見晴らしの良い上空から初日の出を眺められる「初日の出フライト」。地上の天候にあまり左右されず、年に1度のシャッターチャンスを逃さないとして人気が拡大している。
2017年元旦も日本航空(JAL)や全日本空輸(ANA)に加え、格安航空会社として初めてバニラ・エアも初日の出フライトを実施した。さらに北九州空港を拠点とするスターフライヤーも、設立以来初めて、羽田空港を発着する初日の出フライトを行った。
同様の初日の出フライトは毎年11月ごろに各社が発売するが、スターフライヤーの場合は無料招待制なのが大きな特徴。かつては有償で販売していたものの、利用者への還元や地域へ感謝する意味から、応募者から抽選する無料招待制を採用したという。
2016年までは北九州空港発の1便のみを運行していたが、2016年3月に会社設立から10周年を迎えたこと、また羽田路線への注力や首都圏での認知拡大を狙い、2017年は北九州と羽田で同時に2便を飛ばすことになった。2017年の北九州便には約2500組が応募し、43組113人が当選。また羽田便には応募1700組に対し39組103人が招かれ、2便合わせて乗員乗客258人が搭乗した。
今回取材した羽田発の「SFJ0101」便は6時過ぎに出発。関東最東端の初日の出スポットとして有名な千葉県銚子市の犬吠埼沖に向かい、南北に旋回しつつ初日の出を待った。出発時点は真っ暗だった外の景色も、日の出の6時46分に近づくと徐々に明るくなり、雲上に太陽が姿を現すと機内から大きな歓声と拍手が上がった。
参加者の多くは持参したデジタルカメラやスマートフォンにご来光を納めたほか、スターフライヤーもレンズ付きフィルムを配布。左右どちらの席からでも日の出を見られるよう、機体を何度か旋回させるなど配慮していたのが印象的だ。
その後は進路を西に取り、富士山南麓、静岡県・御殿場市の上空を通過。高度を通常の定期路線より低い約5500メートルに下げ、大迫力の富士山山頂を眼下に見ることができた。機体はさらに西へ進み、三重県・伊勢市の伊勢神宮上空に入って志摩半島上空で旋回すると、伊豆半島と房総半島を経由して、約2時間半後に羽田空港に着陸。初日の出に加えて富士山や伊勢神宮などを空から巡る旅に、参加者は満足げな表情を見せていた。
スターフライヤーの機材はエアバス製A320(150人乗り)で、今回の羽田便は2016年12月に受領したばかりの機体を利用。現在は臨時便などで使っており、定期便の利用がないため上記のようなたっぷりとした内容になったという。同時に行われた北九州発のフライトは大分沖で初日の出を迎えたのち、桜島上空を旋回するコースで、機材をその後の定期便で使う必要があるため、所要時間は羽田発のフライトよりも短いという。
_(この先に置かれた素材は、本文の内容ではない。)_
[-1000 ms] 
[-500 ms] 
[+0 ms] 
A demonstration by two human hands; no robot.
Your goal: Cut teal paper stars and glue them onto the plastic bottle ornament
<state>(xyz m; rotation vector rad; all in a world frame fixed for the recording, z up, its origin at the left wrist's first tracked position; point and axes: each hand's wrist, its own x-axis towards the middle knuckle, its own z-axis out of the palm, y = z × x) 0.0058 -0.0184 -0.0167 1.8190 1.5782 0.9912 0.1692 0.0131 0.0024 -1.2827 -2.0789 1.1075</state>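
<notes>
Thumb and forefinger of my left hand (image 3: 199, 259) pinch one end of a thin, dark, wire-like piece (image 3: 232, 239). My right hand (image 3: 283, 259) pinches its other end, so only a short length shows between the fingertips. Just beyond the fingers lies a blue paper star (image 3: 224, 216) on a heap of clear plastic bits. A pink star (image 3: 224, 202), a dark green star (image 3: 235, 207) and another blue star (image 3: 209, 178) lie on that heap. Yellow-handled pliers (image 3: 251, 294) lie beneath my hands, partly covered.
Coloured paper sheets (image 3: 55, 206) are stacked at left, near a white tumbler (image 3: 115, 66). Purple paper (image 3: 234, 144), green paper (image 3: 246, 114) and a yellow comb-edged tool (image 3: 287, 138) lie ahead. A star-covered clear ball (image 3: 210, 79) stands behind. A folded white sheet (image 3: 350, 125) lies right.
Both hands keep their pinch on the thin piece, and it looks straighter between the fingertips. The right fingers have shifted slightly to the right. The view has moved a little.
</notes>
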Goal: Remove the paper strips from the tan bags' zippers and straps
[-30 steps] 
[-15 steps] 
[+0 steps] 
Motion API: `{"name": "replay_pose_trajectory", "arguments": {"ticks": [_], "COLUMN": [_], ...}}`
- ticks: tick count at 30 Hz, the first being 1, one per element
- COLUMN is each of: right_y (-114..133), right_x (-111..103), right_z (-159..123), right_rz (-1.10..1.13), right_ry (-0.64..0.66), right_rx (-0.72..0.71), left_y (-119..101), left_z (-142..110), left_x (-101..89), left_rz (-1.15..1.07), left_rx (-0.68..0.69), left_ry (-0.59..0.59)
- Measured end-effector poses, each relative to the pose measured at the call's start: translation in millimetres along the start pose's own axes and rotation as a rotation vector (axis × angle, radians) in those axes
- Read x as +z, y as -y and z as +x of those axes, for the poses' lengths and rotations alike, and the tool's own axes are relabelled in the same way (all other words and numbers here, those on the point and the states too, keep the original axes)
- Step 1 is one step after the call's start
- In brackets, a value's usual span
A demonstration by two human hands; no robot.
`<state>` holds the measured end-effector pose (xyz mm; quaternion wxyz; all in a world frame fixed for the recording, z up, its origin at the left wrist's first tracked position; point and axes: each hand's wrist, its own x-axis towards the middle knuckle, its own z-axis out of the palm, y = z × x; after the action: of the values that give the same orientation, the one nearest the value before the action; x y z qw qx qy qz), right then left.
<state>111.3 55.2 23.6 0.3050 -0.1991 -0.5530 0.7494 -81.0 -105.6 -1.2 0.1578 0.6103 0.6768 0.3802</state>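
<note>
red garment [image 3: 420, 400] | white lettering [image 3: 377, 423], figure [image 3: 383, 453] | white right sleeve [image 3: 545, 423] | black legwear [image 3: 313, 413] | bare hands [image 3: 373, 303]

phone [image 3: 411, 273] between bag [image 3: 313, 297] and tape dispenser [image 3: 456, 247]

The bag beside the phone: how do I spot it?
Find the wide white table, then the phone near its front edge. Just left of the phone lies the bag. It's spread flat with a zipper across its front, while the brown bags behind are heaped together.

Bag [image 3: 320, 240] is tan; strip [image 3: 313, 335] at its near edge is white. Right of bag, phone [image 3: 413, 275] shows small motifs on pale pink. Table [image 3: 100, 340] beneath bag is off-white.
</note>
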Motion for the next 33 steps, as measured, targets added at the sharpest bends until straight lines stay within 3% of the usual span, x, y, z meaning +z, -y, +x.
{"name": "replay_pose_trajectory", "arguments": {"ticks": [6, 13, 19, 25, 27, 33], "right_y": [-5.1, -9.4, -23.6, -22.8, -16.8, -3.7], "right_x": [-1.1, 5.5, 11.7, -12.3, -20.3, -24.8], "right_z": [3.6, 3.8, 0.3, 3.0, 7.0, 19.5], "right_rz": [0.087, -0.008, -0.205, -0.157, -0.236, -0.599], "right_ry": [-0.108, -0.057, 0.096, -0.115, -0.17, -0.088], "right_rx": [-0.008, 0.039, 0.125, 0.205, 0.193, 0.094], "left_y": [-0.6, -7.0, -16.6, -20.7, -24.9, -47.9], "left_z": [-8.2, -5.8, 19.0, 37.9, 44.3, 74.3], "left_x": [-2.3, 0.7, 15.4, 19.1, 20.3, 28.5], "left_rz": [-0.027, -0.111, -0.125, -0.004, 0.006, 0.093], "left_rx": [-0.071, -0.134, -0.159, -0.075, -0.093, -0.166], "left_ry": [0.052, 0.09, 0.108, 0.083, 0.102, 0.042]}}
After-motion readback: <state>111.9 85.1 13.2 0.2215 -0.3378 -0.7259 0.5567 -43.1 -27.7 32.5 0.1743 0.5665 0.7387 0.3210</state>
また同フライトでは記念の招待状に搭乗チケットを発行し、搭乗ゲート前では甘酒や有名店のラスクなどをサービス。機内ではスタッフが手書きしたメッセージカードにバッジ、機体を模したクッキーと木製アクセサリー(絵馬のように願い事を書く機内イベントも)、特製機内食に酒升で日本酒も振る舞われ、往復航空券などが当たる抽選会も行われた。
到着後のターンテーブルでは、同社社長と機長・パーサーが署名した搭乗証明書、フライト前の記念写真と思い出の写真を綴じられるアルバム、スタッフ手作りのしめ縄、手ぬぐい、タリーズと共同開発したオリジナルコーヒーなどの記念品を用意。往復航空券を1組に追加プレゼントするサプライズ企画もあるなど、最後の最後まで参加者を楽しませていた。
スターフライヤーによると羽田からの初日の出フライトは、社長をはじめ全社員の悲願だったという。イベントの責任者を努めた大室氏は「元旦なので和風に、と思ったが、今回はコーポレートカラーの白と黒を使って洋風のイベントに仕立てた。『感謝をつなぎ、新たな空へ』という新コンセプトに沿い、お土産もスタッフが手作りした」と説明。柴田常務は「多数の応募から当選された、ものすごく運の良い方々をご案内できるのは非常に楽しみ。初日の出フライトは有志による手作り企画で、夜を徹して準備してきた。8年連続で顧客満足度1位を獲得したが、10年連続へつなげていきたい」と意気込んだ。